WHAT NEEDS TO BE DONE ▸ All lines from the one that contains "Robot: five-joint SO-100" through the close of the entries below are to be repeated exactly, without any pictures.

Records drawn from a dataset ▸
++++

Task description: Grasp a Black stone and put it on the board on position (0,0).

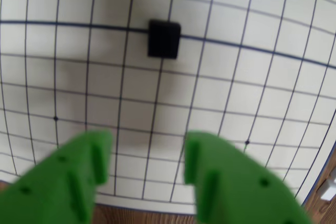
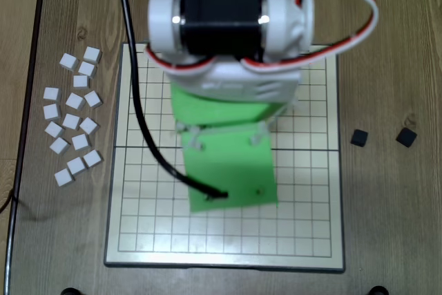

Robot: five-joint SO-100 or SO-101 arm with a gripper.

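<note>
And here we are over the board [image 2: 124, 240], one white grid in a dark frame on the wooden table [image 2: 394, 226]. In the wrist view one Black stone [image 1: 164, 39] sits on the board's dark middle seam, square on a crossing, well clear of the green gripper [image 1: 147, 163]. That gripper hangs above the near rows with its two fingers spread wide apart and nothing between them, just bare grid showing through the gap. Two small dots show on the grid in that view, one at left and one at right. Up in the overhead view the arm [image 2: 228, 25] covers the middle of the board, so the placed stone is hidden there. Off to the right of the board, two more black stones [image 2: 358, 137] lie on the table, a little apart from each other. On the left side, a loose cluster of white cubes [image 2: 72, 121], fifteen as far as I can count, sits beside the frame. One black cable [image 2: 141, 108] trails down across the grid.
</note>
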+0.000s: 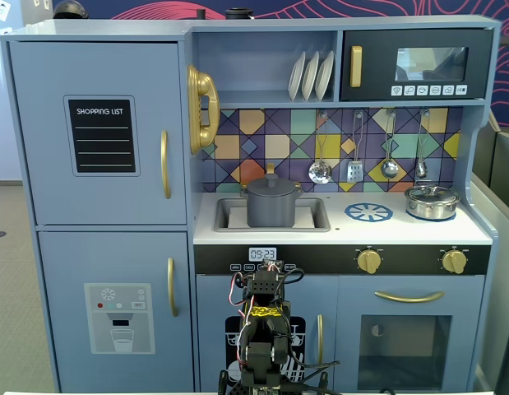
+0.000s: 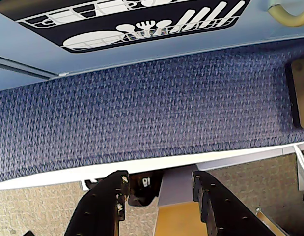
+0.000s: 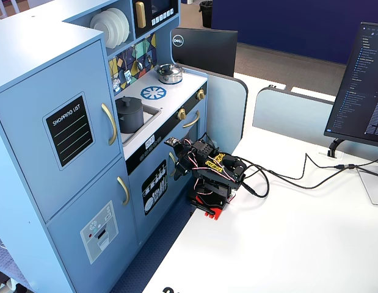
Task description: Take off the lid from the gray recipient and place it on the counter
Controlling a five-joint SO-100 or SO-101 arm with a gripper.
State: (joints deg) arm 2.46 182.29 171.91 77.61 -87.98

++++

SOLVED EXERCISE ▸
Robot: five-joint SO-100 or SO-101 arm with a gripper.

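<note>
And here we are over the board [image 2: 124, 240], one white grid in a dark frame on the wooden table [image 2: 394, 226]. In the wrist view one Black stone [image 1: 164, 39] sits on the board's dark middle seam, square on a crossing, well clear of the green gripper [image 1: 147, 163]. That gripper hangs above the near rows with its two fingers spread wide apart and nothing between them, just bare grid showing through the gap. Two small dots show on the grid in that view, one at left and one at right. Up in the overhead view the arm [image 2: 228, 25] covers the middle of the board, so the placed stone is hidden there. Off to the right of the board, two more black stones [image 2: 358, 137] lie on the table, a little apart from each other. On the left side, a loose cluster of white cubes [image 2: 72, 121], fifteen as far as I can count, sits beside the frame. One black cable [image 2: 141, 108] trails down across the grid.
</note>
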+0.000s: 
+0.000s: 
+0.000s: 
Task description: Take off the lid from the gray recipient and place it on the counter
Controlling a five-joint SO-100 or SO-101 arm with a gripper.
State: (joints deg) arm 2.46 182.29 171.91 77.61 -87.98

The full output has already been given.